So, I have a sort of similar situation to yours, but with role reversal.
You can read my thread here: Jealous of wife's masturbation
Long story short I discovered my wife was choosing masturbation over me and flat out lying about it. I was dealing with a lot of rejection when trying to get sex and when I dug deeper I found out she was going solo, with porn all the time. This hurt me. Now the porn is more the less a tool for her to get off quicker and get the job over with so I'm not really upset with the porn as I am the rejection and deception.
From your situation it sounds like you guys have healthy sex life. So first there's a few things you need to ask yourself.
1) Am I satisfied sexually and is he meeting my needs or leaving me high and dry?
2) Is he cheating on me or trying to cheat on me?
3) What bothers me more, the masturbating or the porn itself?
It would seem #1 is ok. It would seem #2 for you is okay. Your feelings on #3 will hold some clues for you to understand why this is bothering you.
As far as a plan of action, here's what you need to do. Don't bring it up to him for awhile and drop the subject. Take some time to reflect on why it bothers you, because chances are he doesn't understand. And if you don't understand clearly you won't be able to make him understand.
Remember, it is scientifically proven that people behave differently when they know or believe they are being watched vs. when they know are believe they aren't being watched. Since he likely doesn't understand your feelings it's likely he'll continue, but he'll just do a better job lying in order to protect your feelings from being hurt and from him having to be bothered with it.
During this time I would check his browser history or his phone. Try to understand his patterns. See what he watched and when. You might get a better understanding of what triggers him to watch porn or what types of porn and you may be surprised. Once you have a better understanding of his habits and your feelings about them you can re-approach the situation later and hopefully have better results.
Remember, these days watching porn is considered very normal. That doesn't make your hurt feelings any less real, but most people will approach this from that standpoint first.

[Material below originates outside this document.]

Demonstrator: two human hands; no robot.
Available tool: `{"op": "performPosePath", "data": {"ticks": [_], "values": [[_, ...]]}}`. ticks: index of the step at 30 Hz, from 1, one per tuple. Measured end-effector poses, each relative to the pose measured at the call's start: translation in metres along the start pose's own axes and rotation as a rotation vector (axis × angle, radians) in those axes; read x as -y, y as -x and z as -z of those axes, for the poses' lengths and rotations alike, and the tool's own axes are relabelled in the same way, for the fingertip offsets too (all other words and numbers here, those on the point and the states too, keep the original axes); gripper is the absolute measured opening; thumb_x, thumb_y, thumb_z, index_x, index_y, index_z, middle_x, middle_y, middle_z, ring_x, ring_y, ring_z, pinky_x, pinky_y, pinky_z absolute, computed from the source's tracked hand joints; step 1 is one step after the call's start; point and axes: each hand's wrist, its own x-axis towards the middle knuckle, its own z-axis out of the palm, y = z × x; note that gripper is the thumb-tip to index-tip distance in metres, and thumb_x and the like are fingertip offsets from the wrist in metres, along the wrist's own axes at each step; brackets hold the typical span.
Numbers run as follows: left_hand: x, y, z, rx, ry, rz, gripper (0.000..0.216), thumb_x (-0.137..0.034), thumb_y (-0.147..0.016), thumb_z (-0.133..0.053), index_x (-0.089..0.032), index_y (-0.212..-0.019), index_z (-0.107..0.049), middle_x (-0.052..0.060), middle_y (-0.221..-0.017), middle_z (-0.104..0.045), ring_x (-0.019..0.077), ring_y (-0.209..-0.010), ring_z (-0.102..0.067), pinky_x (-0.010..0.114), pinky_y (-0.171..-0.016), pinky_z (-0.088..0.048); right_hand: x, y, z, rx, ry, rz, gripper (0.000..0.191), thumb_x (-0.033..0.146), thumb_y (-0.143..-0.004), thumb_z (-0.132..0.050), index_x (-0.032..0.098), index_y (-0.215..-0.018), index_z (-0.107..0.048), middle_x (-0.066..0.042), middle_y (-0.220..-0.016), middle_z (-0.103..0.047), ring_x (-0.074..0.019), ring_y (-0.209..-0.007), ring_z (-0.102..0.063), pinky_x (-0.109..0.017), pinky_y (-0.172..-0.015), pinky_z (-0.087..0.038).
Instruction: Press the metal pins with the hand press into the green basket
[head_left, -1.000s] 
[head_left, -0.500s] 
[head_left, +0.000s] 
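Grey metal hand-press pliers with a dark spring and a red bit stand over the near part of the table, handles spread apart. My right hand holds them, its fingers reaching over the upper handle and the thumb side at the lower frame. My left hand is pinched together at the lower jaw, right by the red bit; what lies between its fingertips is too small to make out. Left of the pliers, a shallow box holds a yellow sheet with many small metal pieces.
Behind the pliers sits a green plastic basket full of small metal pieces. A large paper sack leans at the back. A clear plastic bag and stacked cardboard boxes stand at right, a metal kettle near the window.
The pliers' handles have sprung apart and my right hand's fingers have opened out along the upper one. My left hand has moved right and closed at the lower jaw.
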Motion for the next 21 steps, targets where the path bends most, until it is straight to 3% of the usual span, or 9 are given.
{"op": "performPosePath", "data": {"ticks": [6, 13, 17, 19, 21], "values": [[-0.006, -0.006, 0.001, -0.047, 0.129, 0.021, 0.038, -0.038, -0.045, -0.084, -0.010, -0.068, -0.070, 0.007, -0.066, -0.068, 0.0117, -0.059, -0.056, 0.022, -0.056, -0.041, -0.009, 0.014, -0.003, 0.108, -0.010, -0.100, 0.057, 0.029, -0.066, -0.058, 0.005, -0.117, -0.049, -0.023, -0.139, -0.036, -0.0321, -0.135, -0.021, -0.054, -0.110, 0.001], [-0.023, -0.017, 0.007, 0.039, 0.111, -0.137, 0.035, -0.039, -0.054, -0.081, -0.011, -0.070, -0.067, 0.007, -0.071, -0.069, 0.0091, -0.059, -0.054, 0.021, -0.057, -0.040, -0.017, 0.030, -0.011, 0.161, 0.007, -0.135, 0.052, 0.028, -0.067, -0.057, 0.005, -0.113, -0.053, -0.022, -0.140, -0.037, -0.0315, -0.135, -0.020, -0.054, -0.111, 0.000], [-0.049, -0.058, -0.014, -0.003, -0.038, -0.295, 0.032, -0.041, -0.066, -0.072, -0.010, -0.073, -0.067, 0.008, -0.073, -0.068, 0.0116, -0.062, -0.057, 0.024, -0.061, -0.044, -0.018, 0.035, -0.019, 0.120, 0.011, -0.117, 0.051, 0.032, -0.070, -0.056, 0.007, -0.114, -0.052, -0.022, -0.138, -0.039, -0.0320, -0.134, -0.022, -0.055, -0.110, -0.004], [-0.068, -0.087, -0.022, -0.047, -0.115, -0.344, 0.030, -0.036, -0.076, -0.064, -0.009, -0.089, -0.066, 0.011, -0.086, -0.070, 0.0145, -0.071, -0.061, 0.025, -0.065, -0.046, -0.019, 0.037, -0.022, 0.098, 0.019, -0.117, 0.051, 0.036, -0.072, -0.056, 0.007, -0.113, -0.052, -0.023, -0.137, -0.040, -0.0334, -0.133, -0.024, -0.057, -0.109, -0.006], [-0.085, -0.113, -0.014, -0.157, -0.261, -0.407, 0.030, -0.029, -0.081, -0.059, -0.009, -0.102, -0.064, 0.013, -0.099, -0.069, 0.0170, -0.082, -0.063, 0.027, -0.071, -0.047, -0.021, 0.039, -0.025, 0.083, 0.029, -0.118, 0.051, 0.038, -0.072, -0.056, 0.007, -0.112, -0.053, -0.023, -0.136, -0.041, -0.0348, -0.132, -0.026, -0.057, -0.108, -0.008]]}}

Now I don't care that my wife watches porn and I understand sometimes people just have to masturbate. What hurts me is when she chooses that and either lies to me or ignores my needs. Today is a prime example. My wife is on her period and during that time refuses to fool around with me in any fashion. Totally off limits. But I'm 90% sure she masturbated today. When I check her phone I'm almost certain to find evidence of that. That is unfair, control and lying.
It could be worse, it could be cheating. But I have an unfair sexual partner, and that's not cool. Question is do you have an unfair sexual partner or just a guy who likes porn on his time?